* WHAT IS BEING ASKED
Using the material below, print the line that contains "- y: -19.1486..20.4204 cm", the line that contains "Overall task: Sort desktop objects", and every line in between, exactly and nothing else.

Content starts

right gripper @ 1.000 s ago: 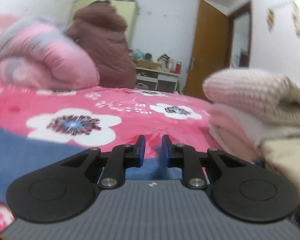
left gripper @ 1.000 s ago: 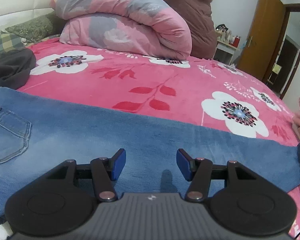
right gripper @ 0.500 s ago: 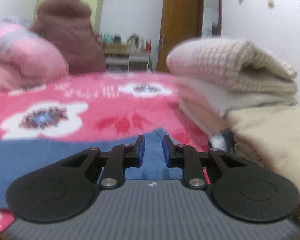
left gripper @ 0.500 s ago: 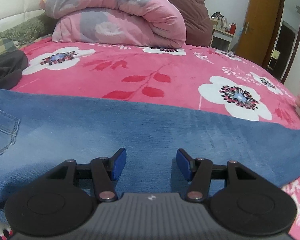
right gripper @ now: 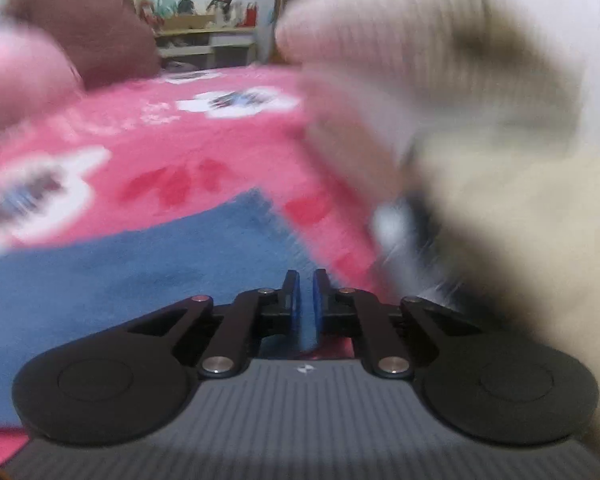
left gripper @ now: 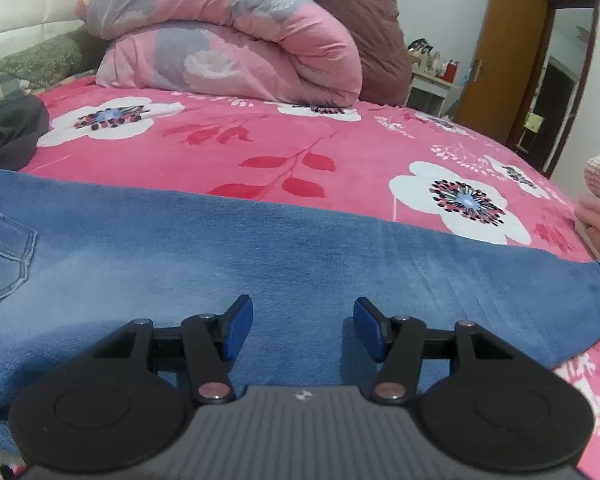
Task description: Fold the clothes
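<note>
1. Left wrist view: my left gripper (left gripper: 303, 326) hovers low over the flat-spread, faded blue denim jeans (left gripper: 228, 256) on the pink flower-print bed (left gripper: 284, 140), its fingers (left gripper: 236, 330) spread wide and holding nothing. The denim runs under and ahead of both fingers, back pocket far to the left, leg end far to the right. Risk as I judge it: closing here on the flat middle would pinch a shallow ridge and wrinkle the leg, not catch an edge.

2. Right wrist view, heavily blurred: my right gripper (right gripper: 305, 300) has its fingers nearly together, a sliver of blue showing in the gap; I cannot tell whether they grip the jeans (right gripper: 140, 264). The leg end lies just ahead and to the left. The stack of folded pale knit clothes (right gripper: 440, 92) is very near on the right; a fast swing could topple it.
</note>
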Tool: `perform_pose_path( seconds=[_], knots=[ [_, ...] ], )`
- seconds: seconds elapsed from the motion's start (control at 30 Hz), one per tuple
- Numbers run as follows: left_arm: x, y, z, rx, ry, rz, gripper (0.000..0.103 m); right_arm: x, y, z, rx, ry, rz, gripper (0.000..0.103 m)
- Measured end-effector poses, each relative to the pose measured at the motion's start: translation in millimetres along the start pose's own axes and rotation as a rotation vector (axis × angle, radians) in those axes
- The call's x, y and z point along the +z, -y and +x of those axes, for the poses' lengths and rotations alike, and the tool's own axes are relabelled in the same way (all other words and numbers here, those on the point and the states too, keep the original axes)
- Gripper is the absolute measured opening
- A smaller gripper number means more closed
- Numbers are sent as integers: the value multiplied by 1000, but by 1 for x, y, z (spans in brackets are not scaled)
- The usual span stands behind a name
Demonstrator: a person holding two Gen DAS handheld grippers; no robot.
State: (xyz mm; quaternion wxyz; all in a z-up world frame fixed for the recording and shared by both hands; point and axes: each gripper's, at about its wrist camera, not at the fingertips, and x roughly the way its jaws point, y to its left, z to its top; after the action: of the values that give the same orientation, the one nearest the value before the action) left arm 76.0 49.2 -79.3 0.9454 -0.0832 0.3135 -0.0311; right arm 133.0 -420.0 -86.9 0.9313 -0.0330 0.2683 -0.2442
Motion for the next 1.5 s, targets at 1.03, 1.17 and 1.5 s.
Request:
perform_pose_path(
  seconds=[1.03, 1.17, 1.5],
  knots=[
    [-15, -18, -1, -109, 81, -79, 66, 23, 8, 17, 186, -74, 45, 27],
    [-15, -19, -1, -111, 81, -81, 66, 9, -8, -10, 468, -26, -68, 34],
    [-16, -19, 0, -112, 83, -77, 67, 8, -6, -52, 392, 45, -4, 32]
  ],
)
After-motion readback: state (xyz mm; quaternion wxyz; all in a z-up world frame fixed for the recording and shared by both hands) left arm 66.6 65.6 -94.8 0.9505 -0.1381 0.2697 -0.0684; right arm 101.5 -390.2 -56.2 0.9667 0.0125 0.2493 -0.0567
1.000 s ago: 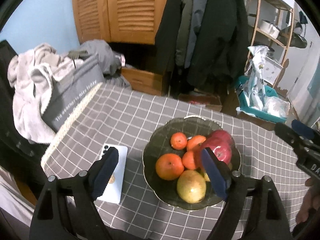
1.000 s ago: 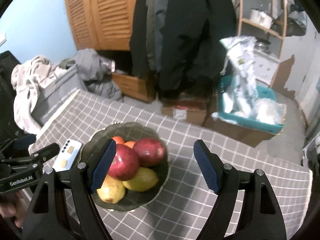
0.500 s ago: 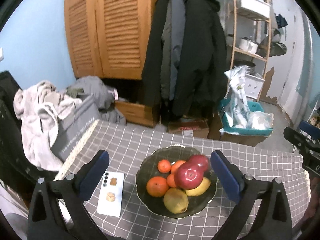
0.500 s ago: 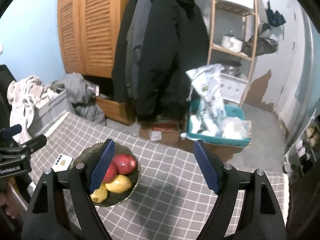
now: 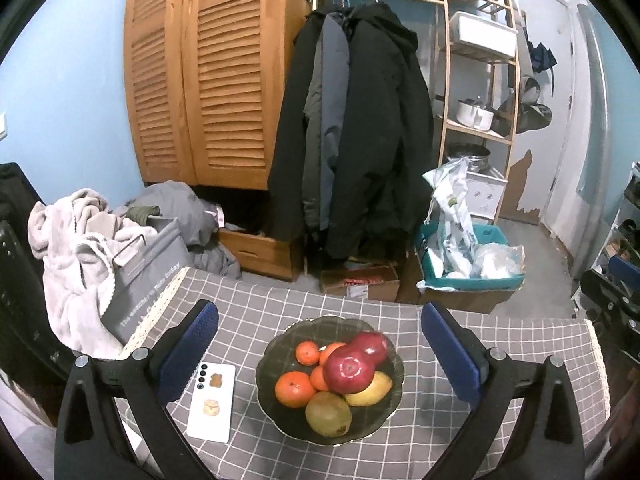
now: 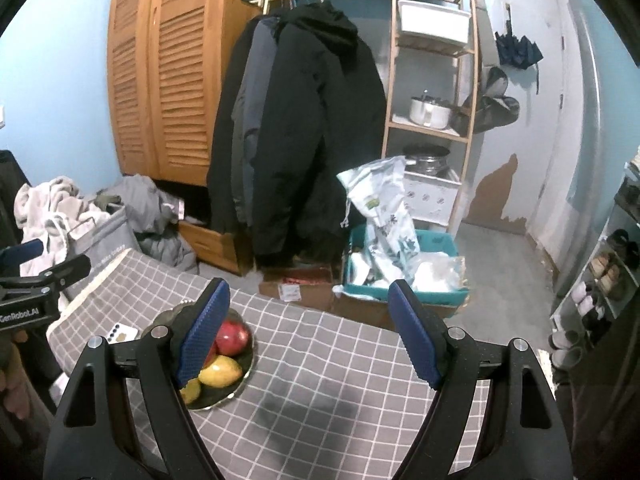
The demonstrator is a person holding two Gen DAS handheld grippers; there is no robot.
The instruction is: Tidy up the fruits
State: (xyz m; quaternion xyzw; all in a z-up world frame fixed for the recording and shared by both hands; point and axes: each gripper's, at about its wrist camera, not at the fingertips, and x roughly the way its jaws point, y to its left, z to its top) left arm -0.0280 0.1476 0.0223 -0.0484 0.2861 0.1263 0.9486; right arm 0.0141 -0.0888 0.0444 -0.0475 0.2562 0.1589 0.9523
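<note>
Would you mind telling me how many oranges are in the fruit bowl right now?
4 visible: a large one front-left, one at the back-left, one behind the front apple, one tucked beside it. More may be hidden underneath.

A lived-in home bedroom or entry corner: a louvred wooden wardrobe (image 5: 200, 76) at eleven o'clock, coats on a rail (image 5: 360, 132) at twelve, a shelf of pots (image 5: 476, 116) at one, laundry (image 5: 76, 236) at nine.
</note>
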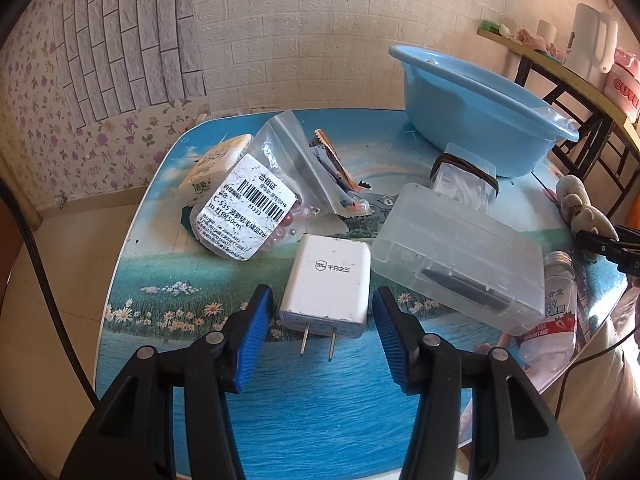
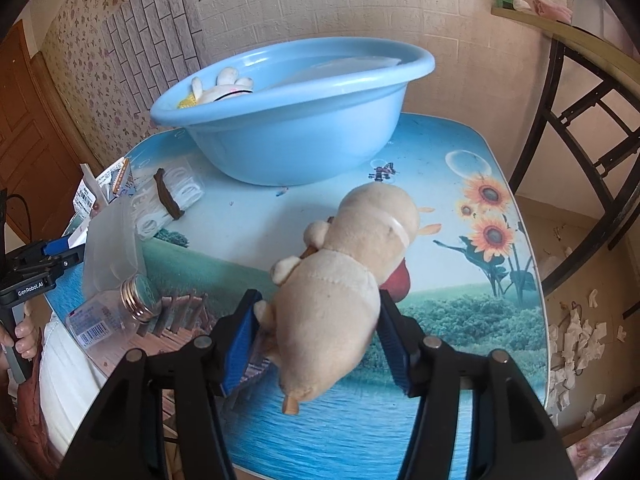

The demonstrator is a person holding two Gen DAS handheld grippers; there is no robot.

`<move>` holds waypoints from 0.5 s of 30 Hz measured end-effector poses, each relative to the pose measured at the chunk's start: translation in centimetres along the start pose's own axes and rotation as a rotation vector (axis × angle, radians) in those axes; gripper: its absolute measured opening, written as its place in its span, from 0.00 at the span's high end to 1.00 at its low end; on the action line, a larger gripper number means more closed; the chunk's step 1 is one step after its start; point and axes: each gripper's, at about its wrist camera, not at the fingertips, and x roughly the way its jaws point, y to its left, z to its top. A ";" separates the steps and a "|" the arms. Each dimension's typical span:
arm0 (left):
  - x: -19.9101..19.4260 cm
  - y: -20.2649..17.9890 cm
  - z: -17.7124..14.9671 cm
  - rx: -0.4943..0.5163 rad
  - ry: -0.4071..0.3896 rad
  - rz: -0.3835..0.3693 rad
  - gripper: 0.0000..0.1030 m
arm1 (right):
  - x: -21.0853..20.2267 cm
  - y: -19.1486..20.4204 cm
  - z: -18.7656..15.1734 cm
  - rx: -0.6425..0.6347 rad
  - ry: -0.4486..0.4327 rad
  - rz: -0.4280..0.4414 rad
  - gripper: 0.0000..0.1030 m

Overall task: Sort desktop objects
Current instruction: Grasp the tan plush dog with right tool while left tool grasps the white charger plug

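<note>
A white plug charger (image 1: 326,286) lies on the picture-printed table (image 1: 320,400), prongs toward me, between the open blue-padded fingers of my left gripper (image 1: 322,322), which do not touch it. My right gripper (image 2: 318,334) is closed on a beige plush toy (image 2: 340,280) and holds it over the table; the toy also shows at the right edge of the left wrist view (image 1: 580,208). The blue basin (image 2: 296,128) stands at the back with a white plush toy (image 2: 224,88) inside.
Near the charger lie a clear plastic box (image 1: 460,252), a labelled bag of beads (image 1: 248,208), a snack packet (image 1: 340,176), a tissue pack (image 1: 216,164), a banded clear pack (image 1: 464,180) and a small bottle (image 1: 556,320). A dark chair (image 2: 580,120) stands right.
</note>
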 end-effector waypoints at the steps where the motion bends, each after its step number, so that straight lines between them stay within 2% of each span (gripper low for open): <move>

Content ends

* TASK ANSWER
  - y: -19.1486..20.4204 cm
  - z: -18.7656..15.1734 cm
  - rx: -0.6425..0.6347 rad
  - ry: -0.4486..0.4327 rad
  - rz: -0.4280..0.4414 rad
  - gripper: 0.0000..0.1030 m

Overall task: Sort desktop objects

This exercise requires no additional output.